[Data items]
■ ■ ■ ■

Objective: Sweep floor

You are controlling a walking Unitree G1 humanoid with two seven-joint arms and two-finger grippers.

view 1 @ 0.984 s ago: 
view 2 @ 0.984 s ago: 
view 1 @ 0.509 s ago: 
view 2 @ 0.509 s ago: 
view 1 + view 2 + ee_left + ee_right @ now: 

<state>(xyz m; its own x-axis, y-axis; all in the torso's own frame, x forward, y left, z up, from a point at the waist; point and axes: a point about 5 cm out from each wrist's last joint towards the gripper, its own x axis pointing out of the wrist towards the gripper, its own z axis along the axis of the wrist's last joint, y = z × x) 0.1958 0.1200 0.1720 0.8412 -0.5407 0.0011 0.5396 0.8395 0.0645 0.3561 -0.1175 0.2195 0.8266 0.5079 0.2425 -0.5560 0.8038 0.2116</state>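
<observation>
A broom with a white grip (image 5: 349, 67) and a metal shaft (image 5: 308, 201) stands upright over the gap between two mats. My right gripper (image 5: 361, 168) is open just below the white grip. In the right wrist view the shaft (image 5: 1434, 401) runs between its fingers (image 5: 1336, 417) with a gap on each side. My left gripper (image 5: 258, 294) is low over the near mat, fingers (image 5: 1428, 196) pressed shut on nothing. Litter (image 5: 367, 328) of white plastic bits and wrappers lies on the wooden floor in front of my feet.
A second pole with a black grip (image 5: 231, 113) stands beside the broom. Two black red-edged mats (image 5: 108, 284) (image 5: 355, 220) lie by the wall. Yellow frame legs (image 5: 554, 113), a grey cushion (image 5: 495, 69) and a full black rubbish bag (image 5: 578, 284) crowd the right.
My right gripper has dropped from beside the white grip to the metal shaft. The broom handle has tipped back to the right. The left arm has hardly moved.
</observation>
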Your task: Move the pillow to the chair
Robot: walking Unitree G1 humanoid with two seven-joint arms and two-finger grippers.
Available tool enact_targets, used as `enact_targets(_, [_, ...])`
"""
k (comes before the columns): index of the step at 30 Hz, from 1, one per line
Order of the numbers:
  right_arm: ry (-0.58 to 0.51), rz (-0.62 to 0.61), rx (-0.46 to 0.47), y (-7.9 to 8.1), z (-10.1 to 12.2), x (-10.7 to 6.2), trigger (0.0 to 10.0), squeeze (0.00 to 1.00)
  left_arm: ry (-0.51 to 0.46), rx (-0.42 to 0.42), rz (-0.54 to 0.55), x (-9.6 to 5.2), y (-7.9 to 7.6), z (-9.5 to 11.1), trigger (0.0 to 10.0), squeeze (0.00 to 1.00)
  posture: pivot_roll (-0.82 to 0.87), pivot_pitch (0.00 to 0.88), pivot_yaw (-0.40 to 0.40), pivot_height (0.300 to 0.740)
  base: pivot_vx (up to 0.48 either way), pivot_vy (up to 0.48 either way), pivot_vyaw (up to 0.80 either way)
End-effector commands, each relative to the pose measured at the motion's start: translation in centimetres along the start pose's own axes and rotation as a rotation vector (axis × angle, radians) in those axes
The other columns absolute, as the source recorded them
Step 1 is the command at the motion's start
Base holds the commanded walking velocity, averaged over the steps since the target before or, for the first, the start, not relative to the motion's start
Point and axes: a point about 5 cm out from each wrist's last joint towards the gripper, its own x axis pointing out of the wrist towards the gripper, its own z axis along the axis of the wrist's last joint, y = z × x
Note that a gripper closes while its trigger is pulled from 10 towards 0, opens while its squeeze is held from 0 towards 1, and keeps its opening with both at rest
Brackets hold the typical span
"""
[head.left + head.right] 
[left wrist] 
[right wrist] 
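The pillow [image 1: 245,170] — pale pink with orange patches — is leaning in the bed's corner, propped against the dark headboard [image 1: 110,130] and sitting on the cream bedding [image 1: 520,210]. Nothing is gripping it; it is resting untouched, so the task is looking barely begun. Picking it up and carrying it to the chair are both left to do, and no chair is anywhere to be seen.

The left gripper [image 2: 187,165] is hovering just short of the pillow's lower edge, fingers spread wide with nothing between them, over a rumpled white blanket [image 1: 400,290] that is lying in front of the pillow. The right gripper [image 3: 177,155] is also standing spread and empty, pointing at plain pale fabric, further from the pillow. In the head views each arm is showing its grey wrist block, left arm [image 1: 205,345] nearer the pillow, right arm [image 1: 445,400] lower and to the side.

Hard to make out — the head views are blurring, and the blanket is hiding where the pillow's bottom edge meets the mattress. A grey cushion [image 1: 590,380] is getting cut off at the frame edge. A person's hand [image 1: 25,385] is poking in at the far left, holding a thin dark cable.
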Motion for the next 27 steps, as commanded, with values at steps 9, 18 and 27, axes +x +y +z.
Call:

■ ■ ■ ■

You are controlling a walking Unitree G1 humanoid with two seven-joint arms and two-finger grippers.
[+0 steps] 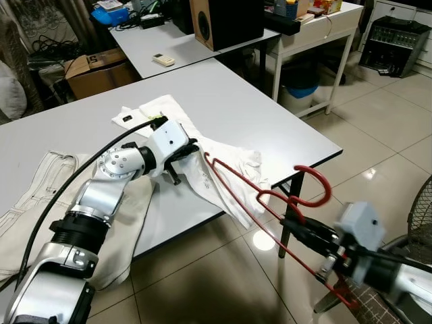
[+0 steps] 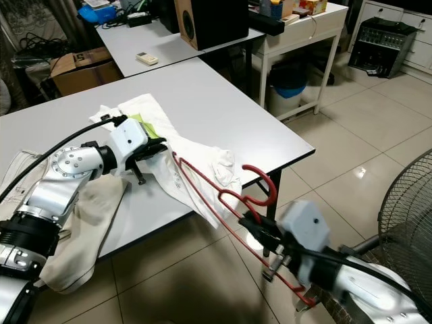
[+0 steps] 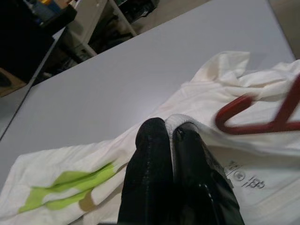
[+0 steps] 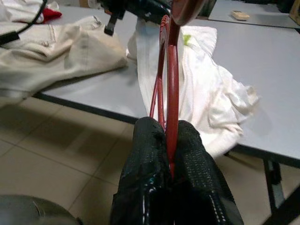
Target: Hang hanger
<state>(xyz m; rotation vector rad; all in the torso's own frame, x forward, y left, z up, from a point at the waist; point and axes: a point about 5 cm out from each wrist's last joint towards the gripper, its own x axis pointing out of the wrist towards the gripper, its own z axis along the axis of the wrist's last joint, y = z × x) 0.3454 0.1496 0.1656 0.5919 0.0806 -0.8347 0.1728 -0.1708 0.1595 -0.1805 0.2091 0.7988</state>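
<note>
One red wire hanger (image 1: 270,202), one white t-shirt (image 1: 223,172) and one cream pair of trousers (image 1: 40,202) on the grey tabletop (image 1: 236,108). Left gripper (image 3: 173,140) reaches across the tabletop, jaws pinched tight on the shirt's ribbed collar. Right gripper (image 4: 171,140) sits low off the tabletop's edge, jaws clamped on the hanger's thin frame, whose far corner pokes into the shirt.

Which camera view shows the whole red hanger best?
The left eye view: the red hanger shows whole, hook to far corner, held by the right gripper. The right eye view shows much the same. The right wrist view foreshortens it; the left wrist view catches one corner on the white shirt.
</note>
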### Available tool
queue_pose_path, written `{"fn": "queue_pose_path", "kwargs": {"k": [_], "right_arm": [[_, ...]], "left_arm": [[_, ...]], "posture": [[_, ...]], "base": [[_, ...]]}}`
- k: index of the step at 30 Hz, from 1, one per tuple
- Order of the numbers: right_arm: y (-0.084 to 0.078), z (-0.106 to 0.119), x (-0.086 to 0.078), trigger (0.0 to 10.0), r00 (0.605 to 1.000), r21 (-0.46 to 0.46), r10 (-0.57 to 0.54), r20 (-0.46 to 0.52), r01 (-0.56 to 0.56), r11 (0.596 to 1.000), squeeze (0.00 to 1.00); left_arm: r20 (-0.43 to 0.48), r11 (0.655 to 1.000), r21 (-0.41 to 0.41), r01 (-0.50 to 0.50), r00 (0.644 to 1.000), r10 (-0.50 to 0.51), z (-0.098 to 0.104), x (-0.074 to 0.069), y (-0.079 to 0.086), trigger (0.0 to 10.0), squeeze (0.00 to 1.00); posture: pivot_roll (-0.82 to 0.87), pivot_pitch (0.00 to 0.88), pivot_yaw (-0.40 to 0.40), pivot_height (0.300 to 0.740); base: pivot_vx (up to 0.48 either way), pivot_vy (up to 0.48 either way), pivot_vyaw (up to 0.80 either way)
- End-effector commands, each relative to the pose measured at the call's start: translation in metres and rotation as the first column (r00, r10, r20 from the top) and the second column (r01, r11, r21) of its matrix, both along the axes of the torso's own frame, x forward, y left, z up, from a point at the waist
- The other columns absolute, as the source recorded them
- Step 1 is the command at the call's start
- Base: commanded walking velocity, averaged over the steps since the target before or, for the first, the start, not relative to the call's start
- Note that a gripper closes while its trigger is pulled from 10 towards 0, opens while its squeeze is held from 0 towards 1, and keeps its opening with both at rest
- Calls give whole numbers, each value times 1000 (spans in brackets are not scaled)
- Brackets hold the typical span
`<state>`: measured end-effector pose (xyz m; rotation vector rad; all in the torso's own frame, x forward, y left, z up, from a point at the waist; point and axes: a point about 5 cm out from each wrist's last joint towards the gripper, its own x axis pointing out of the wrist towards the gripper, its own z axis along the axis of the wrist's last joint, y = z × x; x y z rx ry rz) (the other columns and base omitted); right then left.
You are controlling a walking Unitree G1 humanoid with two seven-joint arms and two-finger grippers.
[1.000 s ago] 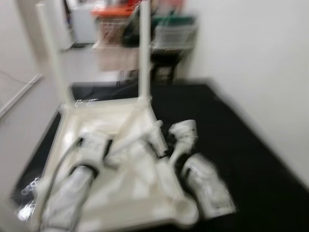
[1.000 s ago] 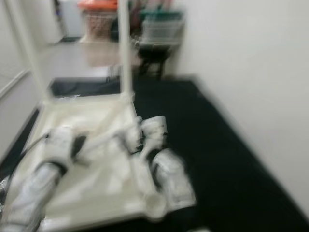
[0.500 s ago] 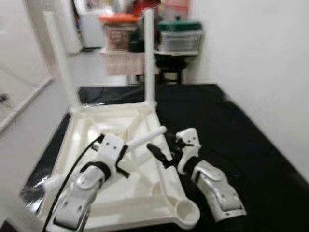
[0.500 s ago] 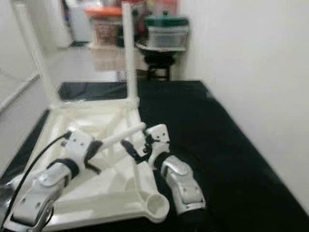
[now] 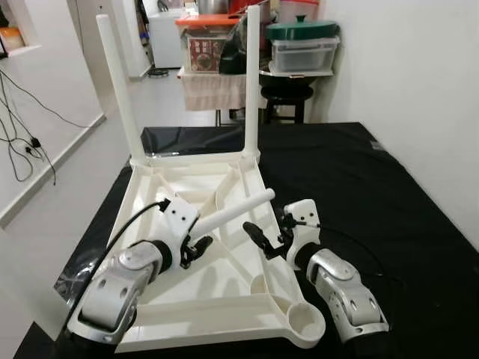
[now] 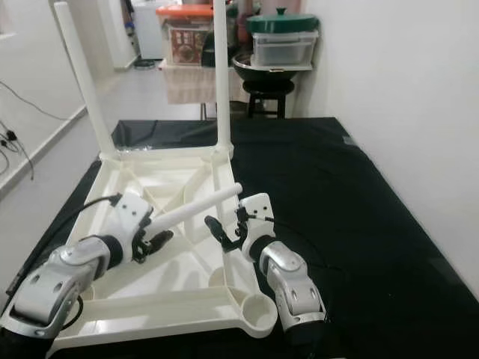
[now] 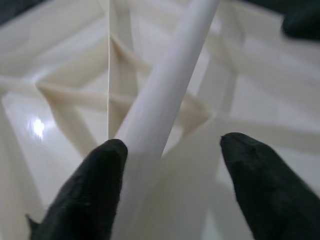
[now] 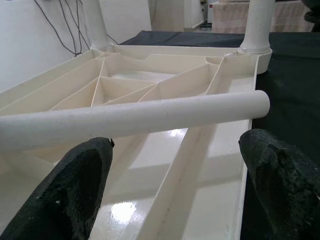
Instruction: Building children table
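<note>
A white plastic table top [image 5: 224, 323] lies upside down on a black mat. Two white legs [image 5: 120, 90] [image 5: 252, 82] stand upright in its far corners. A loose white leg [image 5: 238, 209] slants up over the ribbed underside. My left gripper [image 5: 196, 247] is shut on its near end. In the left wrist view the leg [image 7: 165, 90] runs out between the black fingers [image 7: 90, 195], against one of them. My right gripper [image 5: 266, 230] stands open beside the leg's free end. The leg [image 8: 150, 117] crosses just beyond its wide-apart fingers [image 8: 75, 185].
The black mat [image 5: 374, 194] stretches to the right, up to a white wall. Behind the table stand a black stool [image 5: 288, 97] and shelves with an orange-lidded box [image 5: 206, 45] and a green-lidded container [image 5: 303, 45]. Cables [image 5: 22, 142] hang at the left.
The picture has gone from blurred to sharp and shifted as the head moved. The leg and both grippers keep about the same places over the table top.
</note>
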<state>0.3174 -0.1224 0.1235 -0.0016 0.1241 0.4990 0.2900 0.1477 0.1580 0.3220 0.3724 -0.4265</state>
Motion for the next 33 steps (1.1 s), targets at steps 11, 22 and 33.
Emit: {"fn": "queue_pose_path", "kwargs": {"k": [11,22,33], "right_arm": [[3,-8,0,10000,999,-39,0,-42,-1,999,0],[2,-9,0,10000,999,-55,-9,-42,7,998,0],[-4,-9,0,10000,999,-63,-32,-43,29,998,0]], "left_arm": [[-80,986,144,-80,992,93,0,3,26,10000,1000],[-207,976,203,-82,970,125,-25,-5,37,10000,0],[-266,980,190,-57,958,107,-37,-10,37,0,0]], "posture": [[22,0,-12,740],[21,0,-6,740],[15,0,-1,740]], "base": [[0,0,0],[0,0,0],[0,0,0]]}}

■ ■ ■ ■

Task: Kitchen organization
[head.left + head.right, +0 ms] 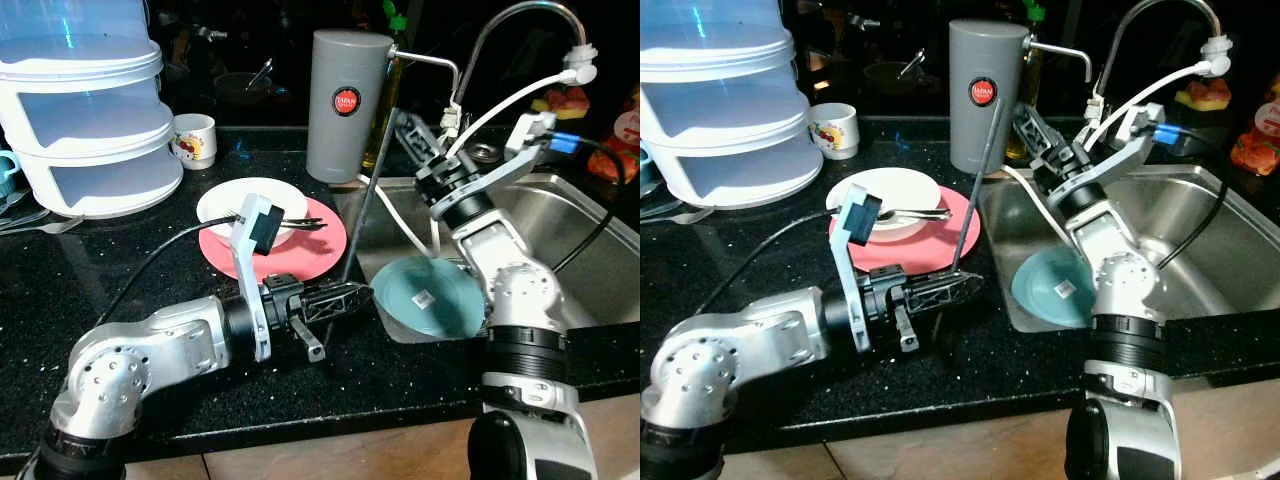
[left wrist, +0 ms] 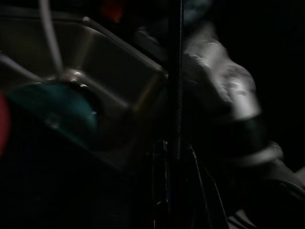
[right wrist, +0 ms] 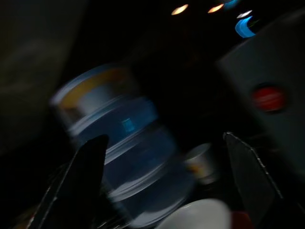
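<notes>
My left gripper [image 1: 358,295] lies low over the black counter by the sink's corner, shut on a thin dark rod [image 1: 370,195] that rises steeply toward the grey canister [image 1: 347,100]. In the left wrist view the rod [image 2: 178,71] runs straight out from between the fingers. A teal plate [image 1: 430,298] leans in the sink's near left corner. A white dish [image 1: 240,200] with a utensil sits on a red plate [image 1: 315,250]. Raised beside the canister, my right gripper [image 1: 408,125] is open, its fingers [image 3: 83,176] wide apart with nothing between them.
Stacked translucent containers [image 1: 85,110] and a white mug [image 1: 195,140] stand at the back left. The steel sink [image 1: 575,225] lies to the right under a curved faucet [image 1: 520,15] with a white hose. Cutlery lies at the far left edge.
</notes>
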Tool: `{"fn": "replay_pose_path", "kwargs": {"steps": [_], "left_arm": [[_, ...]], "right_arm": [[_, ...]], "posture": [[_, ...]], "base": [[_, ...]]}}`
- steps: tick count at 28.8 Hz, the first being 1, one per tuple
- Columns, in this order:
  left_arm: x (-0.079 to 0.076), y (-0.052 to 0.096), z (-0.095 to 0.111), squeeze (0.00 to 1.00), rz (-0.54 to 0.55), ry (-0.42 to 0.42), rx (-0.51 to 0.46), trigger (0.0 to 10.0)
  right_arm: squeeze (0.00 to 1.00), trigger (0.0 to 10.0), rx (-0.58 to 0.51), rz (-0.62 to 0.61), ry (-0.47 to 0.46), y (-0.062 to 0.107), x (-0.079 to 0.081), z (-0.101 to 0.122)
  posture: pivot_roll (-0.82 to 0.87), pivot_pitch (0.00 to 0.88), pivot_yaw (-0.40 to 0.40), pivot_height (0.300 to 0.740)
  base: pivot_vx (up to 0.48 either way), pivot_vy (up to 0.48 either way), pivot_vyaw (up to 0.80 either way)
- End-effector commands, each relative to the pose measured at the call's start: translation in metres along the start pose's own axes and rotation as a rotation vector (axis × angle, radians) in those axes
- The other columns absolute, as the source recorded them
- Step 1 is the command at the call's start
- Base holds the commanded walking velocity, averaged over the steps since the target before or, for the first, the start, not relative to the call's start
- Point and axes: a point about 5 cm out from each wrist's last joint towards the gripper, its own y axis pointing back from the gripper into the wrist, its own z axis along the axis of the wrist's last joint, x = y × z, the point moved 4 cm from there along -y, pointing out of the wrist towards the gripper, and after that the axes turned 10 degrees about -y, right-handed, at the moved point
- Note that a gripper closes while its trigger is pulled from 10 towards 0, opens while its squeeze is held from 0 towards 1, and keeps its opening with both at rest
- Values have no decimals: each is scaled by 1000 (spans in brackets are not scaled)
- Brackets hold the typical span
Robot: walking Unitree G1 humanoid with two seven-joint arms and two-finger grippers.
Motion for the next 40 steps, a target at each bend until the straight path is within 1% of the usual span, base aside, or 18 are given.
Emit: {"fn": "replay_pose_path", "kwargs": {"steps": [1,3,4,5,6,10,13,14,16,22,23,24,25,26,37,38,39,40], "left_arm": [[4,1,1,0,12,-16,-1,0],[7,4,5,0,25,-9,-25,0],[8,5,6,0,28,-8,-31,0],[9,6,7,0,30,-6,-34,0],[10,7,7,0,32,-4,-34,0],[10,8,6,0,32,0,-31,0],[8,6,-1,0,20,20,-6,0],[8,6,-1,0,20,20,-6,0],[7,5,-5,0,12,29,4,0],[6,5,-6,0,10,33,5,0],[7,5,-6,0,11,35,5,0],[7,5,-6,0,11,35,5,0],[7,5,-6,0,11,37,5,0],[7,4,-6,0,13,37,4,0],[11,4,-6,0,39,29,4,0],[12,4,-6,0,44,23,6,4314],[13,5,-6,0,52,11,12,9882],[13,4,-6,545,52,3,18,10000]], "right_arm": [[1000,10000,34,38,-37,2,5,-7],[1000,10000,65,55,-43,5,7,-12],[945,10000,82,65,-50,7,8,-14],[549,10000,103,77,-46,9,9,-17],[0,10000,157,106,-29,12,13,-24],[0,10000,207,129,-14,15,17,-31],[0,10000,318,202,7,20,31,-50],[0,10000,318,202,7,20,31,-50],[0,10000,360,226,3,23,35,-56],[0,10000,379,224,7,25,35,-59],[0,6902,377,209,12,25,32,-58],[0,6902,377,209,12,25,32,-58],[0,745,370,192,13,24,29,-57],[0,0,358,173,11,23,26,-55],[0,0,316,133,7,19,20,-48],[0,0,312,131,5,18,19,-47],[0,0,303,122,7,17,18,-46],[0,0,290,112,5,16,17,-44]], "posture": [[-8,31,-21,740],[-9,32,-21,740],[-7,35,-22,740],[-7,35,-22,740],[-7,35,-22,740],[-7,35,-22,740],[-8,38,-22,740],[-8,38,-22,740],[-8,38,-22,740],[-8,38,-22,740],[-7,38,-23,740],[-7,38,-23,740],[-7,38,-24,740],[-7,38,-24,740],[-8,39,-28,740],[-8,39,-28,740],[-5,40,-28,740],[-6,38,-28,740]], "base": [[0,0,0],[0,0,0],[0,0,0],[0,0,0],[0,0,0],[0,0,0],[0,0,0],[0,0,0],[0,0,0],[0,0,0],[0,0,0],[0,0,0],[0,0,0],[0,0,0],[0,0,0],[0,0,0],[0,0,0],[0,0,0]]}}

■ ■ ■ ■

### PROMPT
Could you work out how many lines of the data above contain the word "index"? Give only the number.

### TASK RESPONSE
2